ABOUT THIS EXERCISE
Scan the following data for lines with "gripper" and state how many there are, as a number only.

--

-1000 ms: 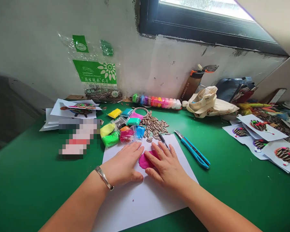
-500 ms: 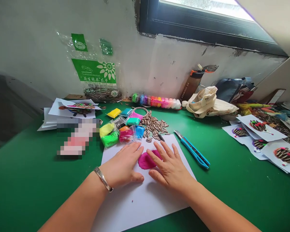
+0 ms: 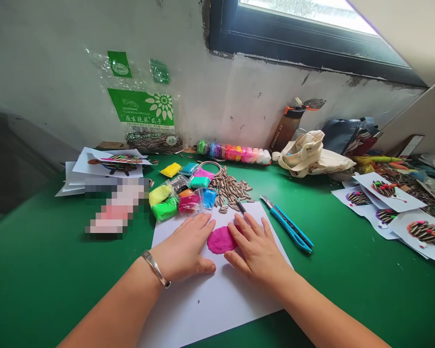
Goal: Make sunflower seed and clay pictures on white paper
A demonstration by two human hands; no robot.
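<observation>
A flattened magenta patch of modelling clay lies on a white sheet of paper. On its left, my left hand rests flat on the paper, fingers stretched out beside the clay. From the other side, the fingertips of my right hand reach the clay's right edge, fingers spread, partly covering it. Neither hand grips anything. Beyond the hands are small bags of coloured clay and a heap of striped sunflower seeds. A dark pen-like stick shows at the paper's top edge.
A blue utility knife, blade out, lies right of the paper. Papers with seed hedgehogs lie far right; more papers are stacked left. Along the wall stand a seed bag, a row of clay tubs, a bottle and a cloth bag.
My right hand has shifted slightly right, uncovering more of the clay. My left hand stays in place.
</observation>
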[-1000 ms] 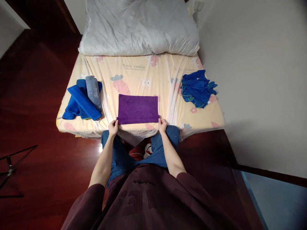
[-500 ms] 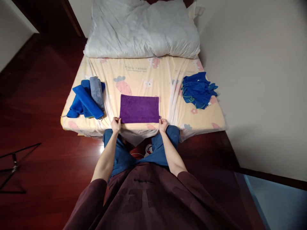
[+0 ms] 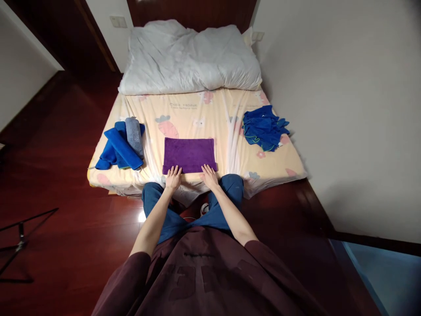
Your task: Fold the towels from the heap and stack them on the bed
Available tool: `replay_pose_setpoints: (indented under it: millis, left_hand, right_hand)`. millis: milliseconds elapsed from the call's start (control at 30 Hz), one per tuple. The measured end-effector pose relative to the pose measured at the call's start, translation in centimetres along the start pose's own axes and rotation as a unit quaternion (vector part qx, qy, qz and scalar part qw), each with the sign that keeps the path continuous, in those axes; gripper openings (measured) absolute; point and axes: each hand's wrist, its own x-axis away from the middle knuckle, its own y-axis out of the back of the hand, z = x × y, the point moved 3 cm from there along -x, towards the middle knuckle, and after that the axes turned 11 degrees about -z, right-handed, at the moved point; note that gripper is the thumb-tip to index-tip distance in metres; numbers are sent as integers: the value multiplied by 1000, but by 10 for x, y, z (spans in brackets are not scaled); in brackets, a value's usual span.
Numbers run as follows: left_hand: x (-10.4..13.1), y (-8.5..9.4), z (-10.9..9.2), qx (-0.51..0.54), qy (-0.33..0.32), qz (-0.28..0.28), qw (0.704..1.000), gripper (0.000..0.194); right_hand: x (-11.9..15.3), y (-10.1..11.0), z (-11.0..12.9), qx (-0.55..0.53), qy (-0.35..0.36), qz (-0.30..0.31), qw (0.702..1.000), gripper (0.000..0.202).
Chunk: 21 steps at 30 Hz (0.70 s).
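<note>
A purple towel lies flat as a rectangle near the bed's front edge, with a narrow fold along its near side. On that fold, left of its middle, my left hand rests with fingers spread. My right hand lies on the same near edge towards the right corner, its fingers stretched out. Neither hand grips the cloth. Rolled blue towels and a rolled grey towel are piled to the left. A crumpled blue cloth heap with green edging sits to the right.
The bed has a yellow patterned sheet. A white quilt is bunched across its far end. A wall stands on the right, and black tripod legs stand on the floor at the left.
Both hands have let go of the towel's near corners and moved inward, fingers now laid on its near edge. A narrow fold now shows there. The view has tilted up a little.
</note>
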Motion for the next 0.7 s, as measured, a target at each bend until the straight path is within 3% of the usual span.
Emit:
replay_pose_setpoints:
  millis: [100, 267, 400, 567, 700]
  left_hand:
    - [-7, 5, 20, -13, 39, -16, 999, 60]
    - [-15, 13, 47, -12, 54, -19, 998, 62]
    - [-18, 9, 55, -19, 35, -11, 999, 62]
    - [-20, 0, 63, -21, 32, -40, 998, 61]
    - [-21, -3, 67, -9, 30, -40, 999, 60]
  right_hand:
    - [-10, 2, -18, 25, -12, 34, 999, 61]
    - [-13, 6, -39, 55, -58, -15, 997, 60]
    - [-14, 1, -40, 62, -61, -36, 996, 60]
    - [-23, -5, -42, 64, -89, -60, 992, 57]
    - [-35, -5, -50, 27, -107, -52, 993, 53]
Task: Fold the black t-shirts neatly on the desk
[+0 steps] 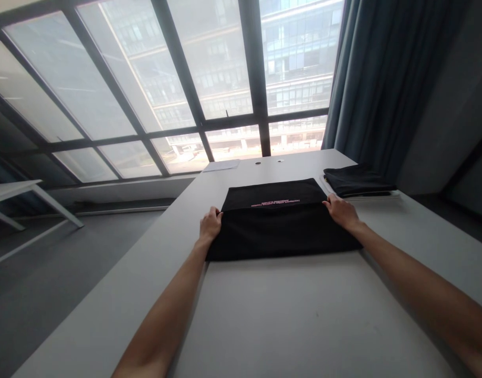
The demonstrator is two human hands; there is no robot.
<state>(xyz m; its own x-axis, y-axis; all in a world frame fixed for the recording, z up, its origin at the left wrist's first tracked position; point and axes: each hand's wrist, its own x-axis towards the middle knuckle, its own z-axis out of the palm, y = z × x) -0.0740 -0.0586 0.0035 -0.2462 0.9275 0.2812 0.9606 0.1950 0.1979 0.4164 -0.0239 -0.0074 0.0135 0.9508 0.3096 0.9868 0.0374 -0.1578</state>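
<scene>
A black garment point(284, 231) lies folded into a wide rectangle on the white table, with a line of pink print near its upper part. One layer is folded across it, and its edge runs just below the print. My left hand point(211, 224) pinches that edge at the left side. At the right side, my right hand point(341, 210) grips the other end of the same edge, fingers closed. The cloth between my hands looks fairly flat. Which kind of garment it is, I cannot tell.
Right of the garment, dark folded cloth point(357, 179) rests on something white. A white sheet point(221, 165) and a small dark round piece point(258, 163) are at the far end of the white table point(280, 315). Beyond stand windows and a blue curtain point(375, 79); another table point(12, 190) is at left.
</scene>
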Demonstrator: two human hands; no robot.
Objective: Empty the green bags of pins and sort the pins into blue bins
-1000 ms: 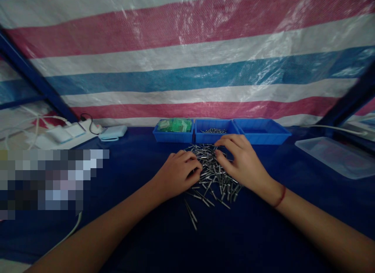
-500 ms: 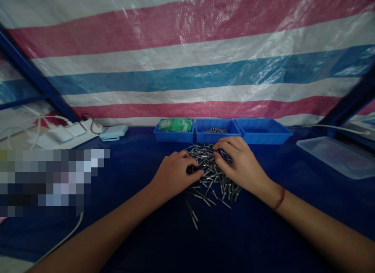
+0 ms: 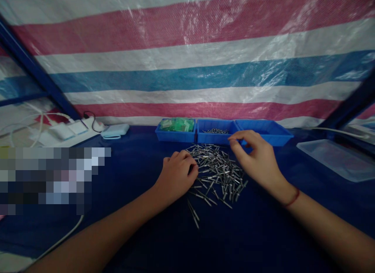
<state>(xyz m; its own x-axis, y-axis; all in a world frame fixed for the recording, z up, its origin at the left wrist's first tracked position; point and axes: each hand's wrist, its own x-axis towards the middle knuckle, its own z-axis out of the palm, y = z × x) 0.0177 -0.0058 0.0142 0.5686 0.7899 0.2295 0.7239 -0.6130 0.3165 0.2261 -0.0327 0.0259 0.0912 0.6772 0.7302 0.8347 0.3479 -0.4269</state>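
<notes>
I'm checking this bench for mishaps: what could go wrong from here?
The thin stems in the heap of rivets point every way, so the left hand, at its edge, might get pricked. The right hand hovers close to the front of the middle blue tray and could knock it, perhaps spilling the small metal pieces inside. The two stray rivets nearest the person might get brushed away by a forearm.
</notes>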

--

TASK OUTPUT
2